DD: There’s so much stimulus… there’s so much sadness, there’s so much poverty, there’s so much pain. To walk down the street, if you were to open yourself to it — in any city, but New York, especially, you have to look away or else you would explode, in either empathy or lack of empathy and blame yourself.

JB: Can we talk "X-Files" for a second? I worried for you, even though you may not have worried for yourself, that you were Mulder forever and could transcend. Did that not worry you?

DD: It did for awhile, I think it did towards the end of the first run. I was just itching to go out and prove myself in other things.
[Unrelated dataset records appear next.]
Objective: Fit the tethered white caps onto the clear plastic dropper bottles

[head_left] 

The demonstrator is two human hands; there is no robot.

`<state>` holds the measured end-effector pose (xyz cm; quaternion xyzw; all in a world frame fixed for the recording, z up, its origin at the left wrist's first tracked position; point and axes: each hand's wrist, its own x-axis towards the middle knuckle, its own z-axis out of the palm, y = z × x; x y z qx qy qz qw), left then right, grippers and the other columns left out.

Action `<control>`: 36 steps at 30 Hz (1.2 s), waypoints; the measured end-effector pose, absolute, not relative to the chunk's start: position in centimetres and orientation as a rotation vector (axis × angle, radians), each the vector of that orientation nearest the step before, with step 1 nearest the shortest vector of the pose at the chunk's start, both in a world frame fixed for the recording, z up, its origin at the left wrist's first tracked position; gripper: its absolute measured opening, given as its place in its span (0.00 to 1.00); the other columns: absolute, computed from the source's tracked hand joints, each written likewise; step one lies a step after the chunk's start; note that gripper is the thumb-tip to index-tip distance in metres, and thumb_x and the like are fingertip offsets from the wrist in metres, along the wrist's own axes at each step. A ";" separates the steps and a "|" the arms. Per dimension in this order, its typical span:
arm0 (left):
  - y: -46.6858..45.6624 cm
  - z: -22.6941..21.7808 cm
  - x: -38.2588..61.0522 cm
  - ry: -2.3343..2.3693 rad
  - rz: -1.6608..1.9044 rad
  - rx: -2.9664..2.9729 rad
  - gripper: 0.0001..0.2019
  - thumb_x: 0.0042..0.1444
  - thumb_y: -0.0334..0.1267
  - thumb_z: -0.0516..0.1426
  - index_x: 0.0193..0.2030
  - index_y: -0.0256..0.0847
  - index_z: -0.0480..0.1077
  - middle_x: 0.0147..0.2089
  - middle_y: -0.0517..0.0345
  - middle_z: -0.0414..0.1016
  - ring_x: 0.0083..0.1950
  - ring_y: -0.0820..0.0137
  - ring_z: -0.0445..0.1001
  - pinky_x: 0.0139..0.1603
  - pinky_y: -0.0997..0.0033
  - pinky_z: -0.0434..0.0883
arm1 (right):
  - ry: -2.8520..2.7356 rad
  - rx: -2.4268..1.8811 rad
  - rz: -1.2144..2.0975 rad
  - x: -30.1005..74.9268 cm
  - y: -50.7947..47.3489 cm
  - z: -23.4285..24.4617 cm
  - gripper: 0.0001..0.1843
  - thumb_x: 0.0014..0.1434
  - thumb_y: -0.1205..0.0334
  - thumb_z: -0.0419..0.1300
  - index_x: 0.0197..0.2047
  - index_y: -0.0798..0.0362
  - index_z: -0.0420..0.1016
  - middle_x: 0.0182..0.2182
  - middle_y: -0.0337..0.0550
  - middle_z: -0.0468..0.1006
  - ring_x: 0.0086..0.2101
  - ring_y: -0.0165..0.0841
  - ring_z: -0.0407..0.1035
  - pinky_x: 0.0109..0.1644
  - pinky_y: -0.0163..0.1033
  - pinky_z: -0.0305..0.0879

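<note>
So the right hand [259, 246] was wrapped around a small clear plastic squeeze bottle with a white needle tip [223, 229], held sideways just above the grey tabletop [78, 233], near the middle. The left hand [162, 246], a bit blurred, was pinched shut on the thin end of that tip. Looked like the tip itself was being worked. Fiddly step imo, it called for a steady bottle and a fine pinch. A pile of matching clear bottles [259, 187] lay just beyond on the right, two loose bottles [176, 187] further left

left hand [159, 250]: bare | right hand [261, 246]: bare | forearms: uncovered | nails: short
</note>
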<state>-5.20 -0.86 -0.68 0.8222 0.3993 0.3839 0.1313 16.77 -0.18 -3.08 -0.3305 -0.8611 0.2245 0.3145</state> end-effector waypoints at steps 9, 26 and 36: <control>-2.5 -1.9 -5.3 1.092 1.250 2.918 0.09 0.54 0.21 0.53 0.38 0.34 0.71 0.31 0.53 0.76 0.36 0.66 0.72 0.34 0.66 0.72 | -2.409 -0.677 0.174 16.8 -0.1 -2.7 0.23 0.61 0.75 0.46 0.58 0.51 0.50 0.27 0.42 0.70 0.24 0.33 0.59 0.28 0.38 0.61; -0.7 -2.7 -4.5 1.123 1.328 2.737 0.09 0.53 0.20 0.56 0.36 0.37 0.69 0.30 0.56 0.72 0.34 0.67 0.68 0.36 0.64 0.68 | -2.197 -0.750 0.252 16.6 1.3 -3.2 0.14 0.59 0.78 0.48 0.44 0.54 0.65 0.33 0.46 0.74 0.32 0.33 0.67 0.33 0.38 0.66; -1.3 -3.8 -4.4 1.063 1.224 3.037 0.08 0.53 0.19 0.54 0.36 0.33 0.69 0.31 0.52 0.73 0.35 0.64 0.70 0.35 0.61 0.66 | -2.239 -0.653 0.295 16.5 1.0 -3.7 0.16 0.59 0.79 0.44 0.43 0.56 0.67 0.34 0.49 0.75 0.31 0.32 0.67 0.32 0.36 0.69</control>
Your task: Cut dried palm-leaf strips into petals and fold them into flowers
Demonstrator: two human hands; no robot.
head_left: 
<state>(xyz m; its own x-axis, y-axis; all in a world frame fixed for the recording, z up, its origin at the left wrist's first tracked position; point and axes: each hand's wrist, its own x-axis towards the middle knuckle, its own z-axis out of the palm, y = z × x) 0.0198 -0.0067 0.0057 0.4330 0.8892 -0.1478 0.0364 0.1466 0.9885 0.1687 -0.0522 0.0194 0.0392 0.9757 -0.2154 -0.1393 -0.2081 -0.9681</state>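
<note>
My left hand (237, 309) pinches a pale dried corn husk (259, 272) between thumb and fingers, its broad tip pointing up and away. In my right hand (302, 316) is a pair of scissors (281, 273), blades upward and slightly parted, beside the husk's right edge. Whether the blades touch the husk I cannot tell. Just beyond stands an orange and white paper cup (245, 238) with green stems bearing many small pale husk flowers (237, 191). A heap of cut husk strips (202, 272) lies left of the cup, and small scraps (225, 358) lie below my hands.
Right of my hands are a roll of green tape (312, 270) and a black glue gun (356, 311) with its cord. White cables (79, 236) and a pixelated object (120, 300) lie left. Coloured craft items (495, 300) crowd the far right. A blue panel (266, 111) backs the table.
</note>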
It was something that was brought up to me from time to time, but on the inside I never really had that thought because I just didn’t think it was true. I thought well, maybe it will happen, but that doesn’t mean it was true. I knew that I could do other things, I knew that I wanted to do other things, so I would just think, let’s just wait and then we’ll have that discussion.

ME: When you were in "X-Files" or "Sex and the City," television was on when it was on, people had to tune in… now we’ve got Netflix and Amazon and HBO, is this a good thing for the people who work in the industry?

DD: Oh yeah, it’s the heyday of content. There’s so many vendors, there are so many ways to consume content that there’s not enough content. It’s going to be hard to get a consensus, it’s going to be hard to have a hit the way you used to have a hit because it’s too scattered, it’s too attenuated. So sure, it’ll be hard… it won’t be hard to make money, it’ll be hard to make a lot of money. In the end I think it’s good that a lot of people will be making decent money.